Una noche, Lucas y su amiga Sofía estaban jugando en el parque. El sol se estaba escondiendo y el cielo se volvía oscuro. Lucas miró a su alrededor y dijo: "Sofía, tengo miedo de la oscuridad".
Sofía sonrió y respondió: "No tengas miedo, Lucas. La noche es especial". Lucas frunció el ceño y preguntó: "¿Cómo puede ser especial? Es oscura".
Sofía miró hacia el cielo y señaló. "Mira, las estrellas están saliendo. Son como luces en el cielo". Lucas miró hacia arriba y vio brillantes estrellas parpadeando. "¡Son bonitas!", dijo con una sonrisa.

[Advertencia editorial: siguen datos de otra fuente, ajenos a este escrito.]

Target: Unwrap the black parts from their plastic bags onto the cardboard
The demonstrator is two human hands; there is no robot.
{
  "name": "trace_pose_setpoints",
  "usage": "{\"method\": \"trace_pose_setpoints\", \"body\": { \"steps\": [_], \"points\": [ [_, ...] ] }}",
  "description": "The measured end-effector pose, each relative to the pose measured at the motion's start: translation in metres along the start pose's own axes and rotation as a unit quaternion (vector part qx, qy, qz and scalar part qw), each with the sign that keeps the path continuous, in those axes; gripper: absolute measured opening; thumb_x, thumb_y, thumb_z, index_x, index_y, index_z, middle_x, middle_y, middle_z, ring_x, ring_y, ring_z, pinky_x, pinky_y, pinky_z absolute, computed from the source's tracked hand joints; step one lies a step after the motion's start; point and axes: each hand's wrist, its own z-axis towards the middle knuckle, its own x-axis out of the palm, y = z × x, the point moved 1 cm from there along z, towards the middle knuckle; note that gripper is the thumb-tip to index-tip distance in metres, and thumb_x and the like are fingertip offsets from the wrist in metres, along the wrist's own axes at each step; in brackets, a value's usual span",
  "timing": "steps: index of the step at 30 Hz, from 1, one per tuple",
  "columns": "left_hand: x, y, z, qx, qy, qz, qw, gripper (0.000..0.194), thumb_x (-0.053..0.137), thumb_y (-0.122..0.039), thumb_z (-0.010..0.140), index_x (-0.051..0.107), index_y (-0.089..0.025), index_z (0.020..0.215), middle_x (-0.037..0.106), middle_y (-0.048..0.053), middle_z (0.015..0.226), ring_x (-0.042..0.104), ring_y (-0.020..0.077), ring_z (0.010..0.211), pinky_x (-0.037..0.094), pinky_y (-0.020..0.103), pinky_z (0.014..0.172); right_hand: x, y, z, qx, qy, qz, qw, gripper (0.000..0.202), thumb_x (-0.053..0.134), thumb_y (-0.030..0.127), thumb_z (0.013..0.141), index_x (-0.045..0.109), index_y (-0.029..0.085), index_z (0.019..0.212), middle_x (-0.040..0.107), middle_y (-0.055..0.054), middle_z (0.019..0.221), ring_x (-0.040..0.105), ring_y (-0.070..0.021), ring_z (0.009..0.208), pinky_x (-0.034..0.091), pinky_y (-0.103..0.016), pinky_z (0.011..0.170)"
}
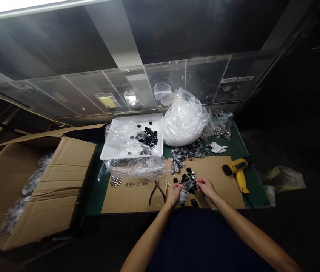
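Note:
My left hand (174, 193) is closed, its fingertips pinched at the edge of a small clear plastic bag (184, 195). To its right my right hand (206, 188) is also closed, thumb and fingers together beside the small black parts; what it pinches is too small to make out. Several small black square parts (188, 171) lie on the cardboard sheet (216, 170) just beyond my fingers, and one black part (194, 203) sits nearer my body. Pliers with dark handles (157, 192) rest left of my left hand, close to a pale-handled tool (166, 185).
A yellow heat gun (237, 172) lies at the right. Behind are a white tray (103, 153) with black parts, a big filled plastic bag (185, 119) and wrapped parts (178, 156). Round metal pieces (116, 181) sit left. An open carton (60, 181) stands at the table's left side.

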Motion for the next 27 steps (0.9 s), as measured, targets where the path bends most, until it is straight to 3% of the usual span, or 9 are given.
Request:
{"method": "trace_pose_setpoints", "body": {
  "steps": [6, 9, 12, 15, 17, 20, 24, 27],
  "points": [
    [0.028, -0.016, 0.015, 0.01, 0.004, -0.004, 1.0, 0.025, 0.07, -0.038, 0.066, 0.068, -0.015, 0.075, 0.063, 0.0, 0.062, 0.053, 0.0135, 0.057, 0.04, 0.024, 0.058, -0.013, -0.011, -0.005, -0.005, -0.035, -0.024, 0.999, 0.017, 0.061, 0.024, 0.071, 0.064, 0.015, 0.086, 0.06, 0.003, 0.061, 0.058, -0.0122, 0.055, 0.044, -0.02, 0.048],
    [0.033, -0.027, 0.014, 0.009, 0.011, -0.01, 1.0, 0.028, 0.069, -0.04, 0.067, 0.069, -0.015, 0.077, 0.063, 0.0, 0.062, 0.05, 0.0122, 0.053, 0.038, 0.023, 0.055, -0.016, -0.017, -0.002, -0.001, -0.041, -0.043, 0.998, 0.017, 0.058, 0.025, 0.073, 0.064, 0.016, 0.087, 0.061, 0.003, 0.062, 0.059, -0.0135, 0.055, 0.044, -0.02, 0.048],
    [0.023, -0.038, 0.011, 0.015, 0.0, -0.021, 1.0, 0.03, 0.068, -0.042, 0.068, 0.069, -0.015, 0.08, 0.063, -0.001, 0.063, 0.049, 0.011, 0.054, 0.037, 0.022, 0.056, -0.02, -0.024, 0.0, -0.025, -0.028, -0.111, 0.993, 0.018, 0.055, 0.026, 0.077, 0.066, 0.017, 0.088, 0.065, 0.001, 0.068, 0.063, -0.0152, 0.063, 0.047, -0.022, 0.056],
    [-0.003, -0.037, 0.008, 0.01, -0.027, -0.046, 0.999, 0.032, 0.068, -0.045, 0.068, 0.067, -0.015, 0.079, 0.06, -0.002, 0.062, 0.048, 0.0108, 0.055, 0.035, 0.021, 0.054, -0.02, -0.035, -0.002, -0.064, 0.036, -0.305, 0.95, 0.019, 0.05, 0.025, 0.083, 0.067, 0.02, 0.091, 0.071, -0.001, 0.081, 0.066, -0.015, 0.077, 0.048, -0.022, 0.071],
    [-0.021, -0.025, 0.004, -0.015, -0.033, -0.042, 0.998, 0.036, 0.066, -0.051, 0.07, 0.063, -0.015, 0.073, 0.058, -0.001, 0.06, 0.047, 0.0108, 0.053, 0.034, 0.022, 0.051, -0.017, -0.045, -0.007, -0.054, 0.092, -0.393, 0.913, 0.015, 0.054, 0.024, 0.083, 0.067, 0.021, 0.089, 0.072, 0.0, 0.084, 0.066, -0.015, 0.08, 0.046, -0.022, 0.074],
    [-0.037, 0.009, -0.005, -0.066, -0.009, 0.047, 0.997, 0.041, 0.061, -0.056, 0.075, 0.053, -0.018, 0.063, 0.051, -0.003, 0.055, 0.044, 0.0104, 0.049, 0.034, 0.023, 0.049, -0.012, -0.06, -0.018, -0.023, 0.129, -0.43, 0.894, 0.011, 0.068, 0.026, 0.073, 0.065, 0.021, 0.083, 0.071, -0.001, 0.083, 0.066, -0.0191, 0.081, 0.045, -0.025, 0.072],
    [-0.03, 0.053, -0.017, -0.093, 0.004, 0.164, 0.982, 0.035, 0.07, -0.03, 0.07, 0.04, -0.021, 0.055, 0.038, -0.007, 0.048, 0.041, 0.0101, 0.047, 0.032, 0.023, 0.049, -0.007, -0.069, -0.031, -0.024, 0.102, -0.504, 0.857, 0.038, 0.075, 0.036, 0.069, 0.059, 0.02, 0.1, 0.069, -0.006, 0.094, 0.065, -0.0255, 0.091, 0.044, -0.03, 0.075],
    [-0.017, 0.067, -0.021, -0.075, 0.008, 0.208, 0.975, 0.025, 0.068, -0.015, 0.068, 0.045, -0.02, 0.06, 0.044, -0.006, 0.053, 0.048, 0.0127, 0.056, 0.036, 0.023, 0.057, -0.001, -0.073, -0.034, -0.063, 0.086, -0.536, 0.838, 0.057, 0.076, 0.034, 0.071, 0.051, 0.018, 0.119, 0.063, -0.011, 0.112, 0.064, -0.0268, 0.099, 0.045, -0.031, 0.08]
  ]
}}
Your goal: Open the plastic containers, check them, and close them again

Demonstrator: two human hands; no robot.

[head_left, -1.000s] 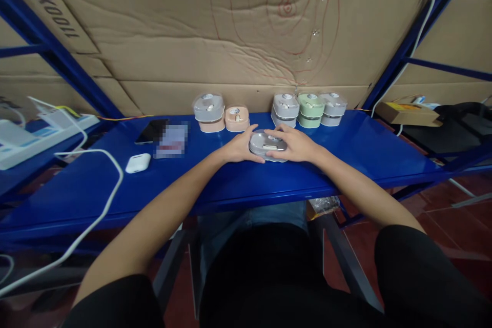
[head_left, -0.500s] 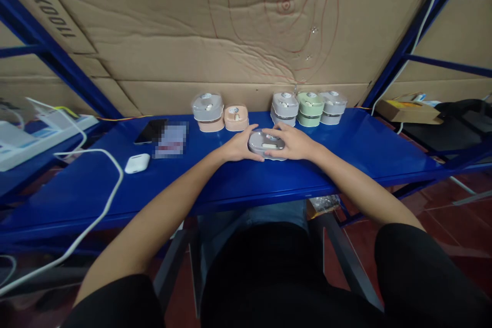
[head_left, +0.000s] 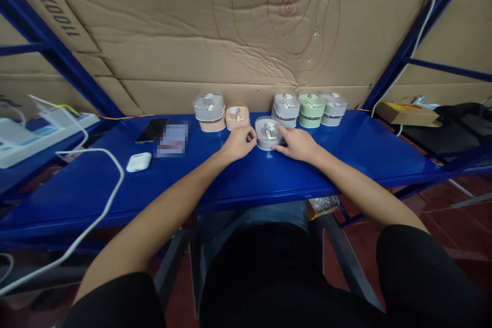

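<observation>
The grey case (head_left: 268, 133) stands on the blue shelf (head_left: 346, 154) just in front of the back row, between my hands: my right hand (head_left: 298, 144) touches its right side, fingers spread, my left hand (head_left: 238, 143) curls loosely beside it.

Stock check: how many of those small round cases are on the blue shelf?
9: one grey between the hands; grey stacked on peach; a single peach; three stacks of two at right, grey, green, grey. None seem hidden.
</observation>
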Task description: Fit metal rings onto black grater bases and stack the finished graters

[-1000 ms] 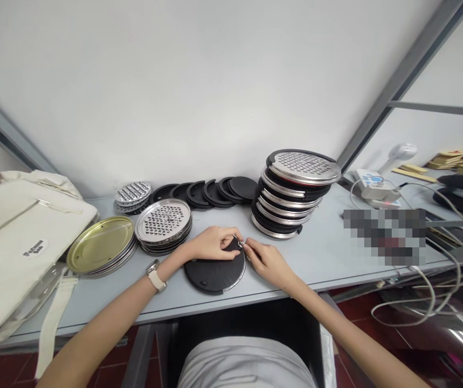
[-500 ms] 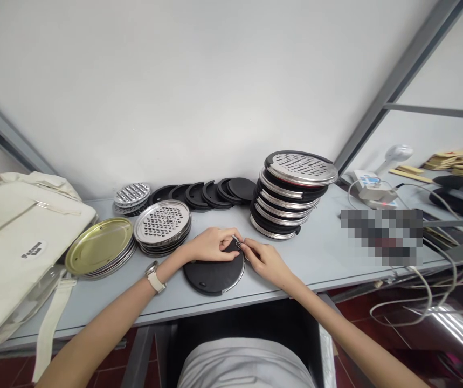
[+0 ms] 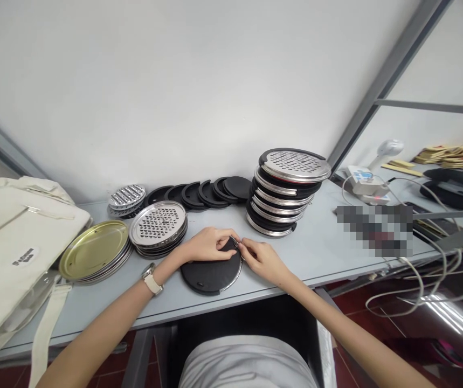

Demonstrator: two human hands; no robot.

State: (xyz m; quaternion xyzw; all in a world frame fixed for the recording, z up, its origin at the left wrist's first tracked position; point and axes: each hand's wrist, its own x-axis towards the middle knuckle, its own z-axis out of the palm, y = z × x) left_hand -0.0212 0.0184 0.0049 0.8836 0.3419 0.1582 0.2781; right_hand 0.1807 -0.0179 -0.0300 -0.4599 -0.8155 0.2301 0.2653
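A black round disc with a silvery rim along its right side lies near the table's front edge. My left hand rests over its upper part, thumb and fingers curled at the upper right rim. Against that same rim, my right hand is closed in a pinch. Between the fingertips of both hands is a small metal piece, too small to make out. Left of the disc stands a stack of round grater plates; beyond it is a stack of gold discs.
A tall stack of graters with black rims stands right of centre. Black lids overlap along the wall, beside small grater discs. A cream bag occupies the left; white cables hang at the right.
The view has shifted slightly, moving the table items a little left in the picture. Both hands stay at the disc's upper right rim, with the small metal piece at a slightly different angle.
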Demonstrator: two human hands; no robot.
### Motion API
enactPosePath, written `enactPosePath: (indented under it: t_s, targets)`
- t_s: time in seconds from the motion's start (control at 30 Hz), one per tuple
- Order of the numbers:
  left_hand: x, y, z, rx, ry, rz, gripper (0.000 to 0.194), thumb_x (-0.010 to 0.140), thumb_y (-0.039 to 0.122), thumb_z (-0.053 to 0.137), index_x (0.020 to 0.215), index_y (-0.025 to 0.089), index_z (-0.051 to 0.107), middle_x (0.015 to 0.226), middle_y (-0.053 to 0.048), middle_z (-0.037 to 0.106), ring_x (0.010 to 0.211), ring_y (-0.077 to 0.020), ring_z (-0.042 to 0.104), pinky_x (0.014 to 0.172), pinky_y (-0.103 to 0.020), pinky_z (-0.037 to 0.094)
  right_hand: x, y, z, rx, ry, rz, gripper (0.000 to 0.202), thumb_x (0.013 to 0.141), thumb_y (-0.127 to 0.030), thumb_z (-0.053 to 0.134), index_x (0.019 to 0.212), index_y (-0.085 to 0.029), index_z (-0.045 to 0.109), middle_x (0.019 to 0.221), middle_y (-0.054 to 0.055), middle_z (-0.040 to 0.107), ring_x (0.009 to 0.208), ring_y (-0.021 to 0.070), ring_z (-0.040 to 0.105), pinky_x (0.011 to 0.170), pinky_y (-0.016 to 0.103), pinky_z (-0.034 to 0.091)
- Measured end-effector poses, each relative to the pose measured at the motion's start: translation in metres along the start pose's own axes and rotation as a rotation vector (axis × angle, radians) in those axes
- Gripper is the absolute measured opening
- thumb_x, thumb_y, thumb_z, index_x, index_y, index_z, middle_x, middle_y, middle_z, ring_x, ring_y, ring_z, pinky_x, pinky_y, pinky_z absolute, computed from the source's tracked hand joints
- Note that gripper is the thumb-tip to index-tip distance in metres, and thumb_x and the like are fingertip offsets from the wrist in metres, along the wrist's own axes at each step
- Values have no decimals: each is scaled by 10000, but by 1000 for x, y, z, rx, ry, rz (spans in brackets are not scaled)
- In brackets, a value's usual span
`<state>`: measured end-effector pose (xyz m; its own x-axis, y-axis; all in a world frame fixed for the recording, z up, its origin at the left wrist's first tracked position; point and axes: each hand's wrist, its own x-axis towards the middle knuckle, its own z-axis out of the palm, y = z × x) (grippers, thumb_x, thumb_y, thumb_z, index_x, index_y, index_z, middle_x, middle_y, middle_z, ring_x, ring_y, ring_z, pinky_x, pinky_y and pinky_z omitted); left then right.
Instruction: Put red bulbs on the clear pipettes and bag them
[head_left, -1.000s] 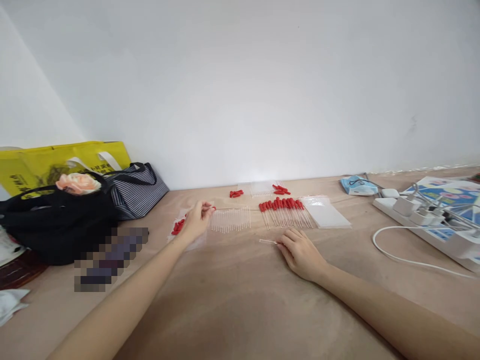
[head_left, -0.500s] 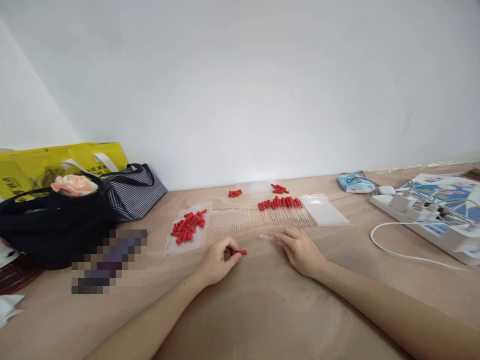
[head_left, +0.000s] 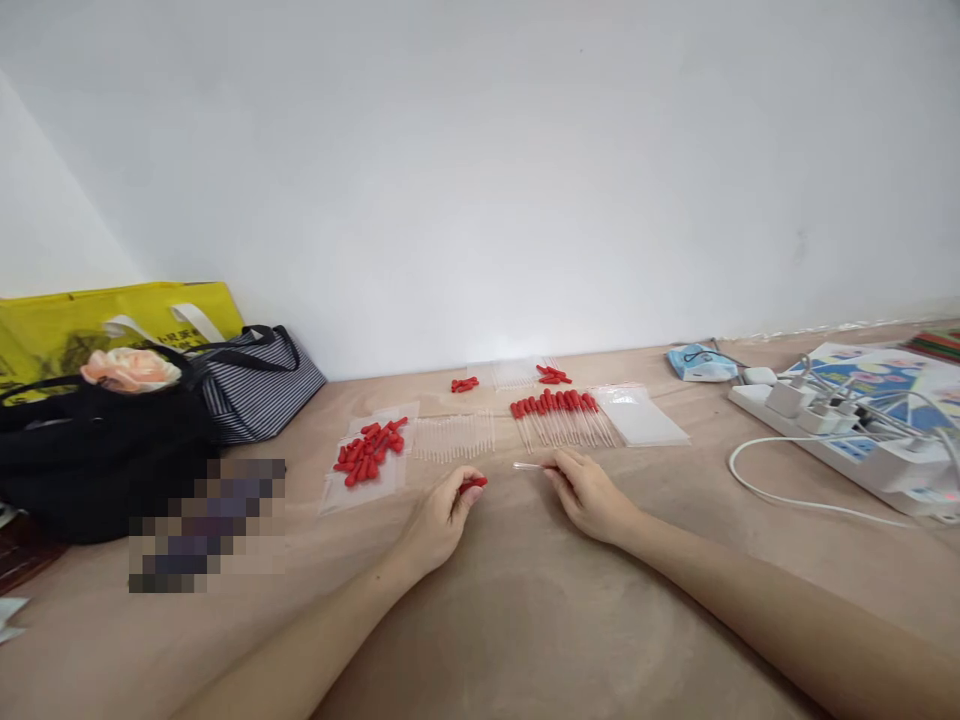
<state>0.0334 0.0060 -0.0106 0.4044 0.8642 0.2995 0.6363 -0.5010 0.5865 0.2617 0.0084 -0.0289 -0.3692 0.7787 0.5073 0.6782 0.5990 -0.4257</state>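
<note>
My left hand (head_left: 446,512) is closed on a red rubber dropper bulb (head_left: 474,484), whose end points right. Between the fingers of my right hand (head_left: 586,492) is a clear dropper tube (head_left: 528,466), pointing left toward the bulb; the two are apart. Loose red bulbs (head_left: 371,452) lie piled on a clear plastic bag left of my left hand. Beyond the hands is a row of bare clear tubes (head_left: 454,436). To its right lie several droppers with red bulbs fitted (head_left: 559,410), side by side.
A clear zip bag (head_left: 641,415) lies right of the fitted droppers. Further back are small groups of red bulbs (head_left: 553,375). A white power strip (head_left: 825,440) with chargers and a cable stands at right. Black (head_left: 112,460) and striped (head_left: 259,385) bags stand at left.
My hands have come slightly up from the table's near side, and the bulb sits deeper in my left fingers. The tube has turned more level. The whole view has shifted slightly.
</note>
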Motion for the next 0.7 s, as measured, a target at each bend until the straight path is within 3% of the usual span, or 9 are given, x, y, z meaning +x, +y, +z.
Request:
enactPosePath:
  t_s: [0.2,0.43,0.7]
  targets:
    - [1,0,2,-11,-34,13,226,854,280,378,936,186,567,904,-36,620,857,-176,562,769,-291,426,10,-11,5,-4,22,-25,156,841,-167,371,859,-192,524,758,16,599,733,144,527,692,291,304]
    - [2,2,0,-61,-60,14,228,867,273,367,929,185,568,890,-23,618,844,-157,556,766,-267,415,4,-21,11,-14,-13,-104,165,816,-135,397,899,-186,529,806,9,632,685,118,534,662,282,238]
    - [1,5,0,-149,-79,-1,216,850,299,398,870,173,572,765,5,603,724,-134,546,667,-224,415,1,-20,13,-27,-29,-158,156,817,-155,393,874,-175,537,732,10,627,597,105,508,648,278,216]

"Sí", dijo Sofía. "Y también podemos escuchar los sonidos de la noche. Escucha". Ambos se quedaron en silencio y escucharon. Se oía el canto de un grillo y el suave susurro del viento.
"¿Ves? La noche tiene su propia música", dijo Sofía. Lucas se sintió un poco mejor. "Pero, ¿qué pasa si hay sombras?", preguntó.
Sofía pensó un momento y dijo: "Podemos usar nuestra imaginación. Las sombras pueden ser amigos. ¿Ves esa sombra grande? Es un oso de peluche que nos cuida". Lucas rió. "¡Un oso de peluche! Eso es divertido".
Sofía dijo: "Si te asustas, respira profundo. Inhala... y exhala...". Lucas respiró hondo. "Inhalo... exhalo...". Se sintió más tranquilo.
"Ahora, vamos a contar estrellas", sugirió Sofía. "Uno, dos, tres...". Juntos contaron las estrellas. Lucas ya no tenía miedo. "La noche es bonita", dijo feliz.
Sofía sonrió y asintió: "Sí, Lucas. La noche es mágica, y siempre estaremos juntos". Y así, Lucas descubrió que la oscuridad no era tan aterradora.